Which lines of the data contain the string "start"? Copy every one.

::::::::::

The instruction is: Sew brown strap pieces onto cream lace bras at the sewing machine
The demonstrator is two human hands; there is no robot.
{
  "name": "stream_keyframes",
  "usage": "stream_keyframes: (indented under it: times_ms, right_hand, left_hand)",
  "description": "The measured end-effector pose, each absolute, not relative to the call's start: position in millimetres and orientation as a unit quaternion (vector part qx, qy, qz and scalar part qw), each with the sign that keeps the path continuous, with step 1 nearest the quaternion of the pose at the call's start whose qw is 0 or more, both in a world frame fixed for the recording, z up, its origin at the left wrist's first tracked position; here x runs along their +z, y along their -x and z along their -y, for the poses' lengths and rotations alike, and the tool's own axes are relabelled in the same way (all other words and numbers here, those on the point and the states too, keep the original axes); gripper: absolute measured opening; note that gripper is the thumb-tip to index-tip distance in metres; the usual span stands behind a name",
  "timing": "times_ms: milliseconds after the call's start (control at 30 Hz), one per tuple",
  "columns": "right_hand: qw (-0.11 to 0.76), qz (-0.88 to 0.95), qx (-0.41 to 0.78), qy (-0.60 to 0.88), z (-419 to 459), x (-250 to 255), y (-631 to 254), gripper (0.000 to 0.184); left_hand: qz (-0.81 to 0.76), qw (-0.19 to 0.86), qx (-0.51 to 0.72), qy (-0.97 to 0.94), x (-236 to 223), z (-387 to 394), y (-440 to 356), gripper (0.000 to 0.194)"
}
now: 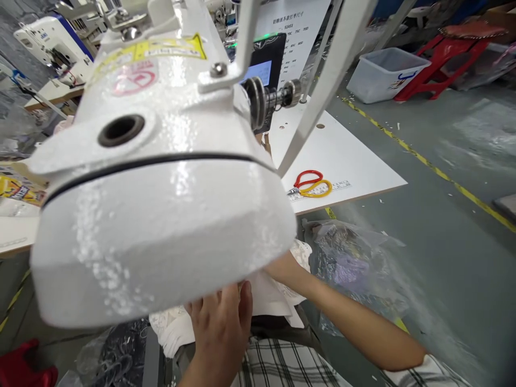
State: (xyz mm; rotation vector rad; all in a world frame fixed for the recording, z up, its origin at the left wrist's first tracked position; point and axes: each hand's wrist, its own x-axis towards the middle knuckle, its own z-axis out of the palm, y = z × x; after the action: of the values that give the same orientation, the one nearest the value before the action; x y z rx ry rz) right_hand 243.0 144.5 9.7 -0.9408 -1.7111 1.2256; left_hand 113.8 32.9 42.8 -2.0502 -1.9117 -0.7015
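Observation:
A large white sewing machine head [169,231] fills the near middle and hides much of the work beneath it. White lace fabric [173,328] shows below the head and lies across the lap, with smooth white parts between my two hands. My left hand [221,328] is closed on this fabric under the machine's lower edge; its fingertips are out of sight. My right hand [282,267] reaches in from the right beside the lace, its fingers hidden behind the machine head.
On the white table [342,150] lie red-and-yellow-handled scissors [312,184] over a printed ruler strip. A control screen [262,72] stands behind the machine. Clear plastic bags [350,263] lie on the floor, with a clear bin [387,72] and red stool [455,54] farther back.

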Motion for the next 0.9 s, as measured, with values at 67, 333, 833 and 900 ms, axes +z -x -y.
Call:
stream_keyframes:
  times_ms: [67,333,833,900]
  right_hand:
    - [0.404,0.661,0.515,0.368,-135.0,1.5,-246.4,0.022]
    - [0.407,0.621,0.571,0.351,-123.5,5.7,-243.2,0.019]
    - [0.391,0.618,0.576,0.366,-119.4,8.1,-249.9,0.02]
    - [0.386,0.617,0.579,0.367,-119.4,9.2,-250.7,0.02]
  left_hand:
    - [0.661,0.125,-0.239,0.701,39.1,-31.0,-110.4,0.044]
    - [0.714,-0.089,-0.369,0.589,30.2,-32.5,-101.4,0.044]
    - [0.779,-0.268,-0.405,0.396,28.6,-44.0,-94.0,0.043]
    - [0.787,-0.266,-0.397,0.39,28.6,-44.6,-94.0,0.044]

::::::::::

TASK SOLUTION
  "description": "The measured end-effector pose, each absolute, not relative to the call's start: position in millimetres and orientation as a unit quaternion (vector part qx, qy, qz and scalar part qw), each with the sign that keeps the path continuous, with step 1 nearest the quaternion of the pose at the call's start whose qw is 0 or more, both in a world frame fixed for the recording, z up, its origin at the left wrist's first tracked position; here x runs along their +z, y along their -x and z along their -y, for the poses' lengths and rotations alike, and the tool's own axes are relabelled in the same way (all other words and numbers here, those on the point and the states too, keep the original axes); gripper: absolute measured opening; note that gripper is the thumb-tip to index-tip distance in metres; the usual span stands behind a name",
  "timing": "times_ms: milliseconds after the call's start (control at 30 Hz), one per tuple",

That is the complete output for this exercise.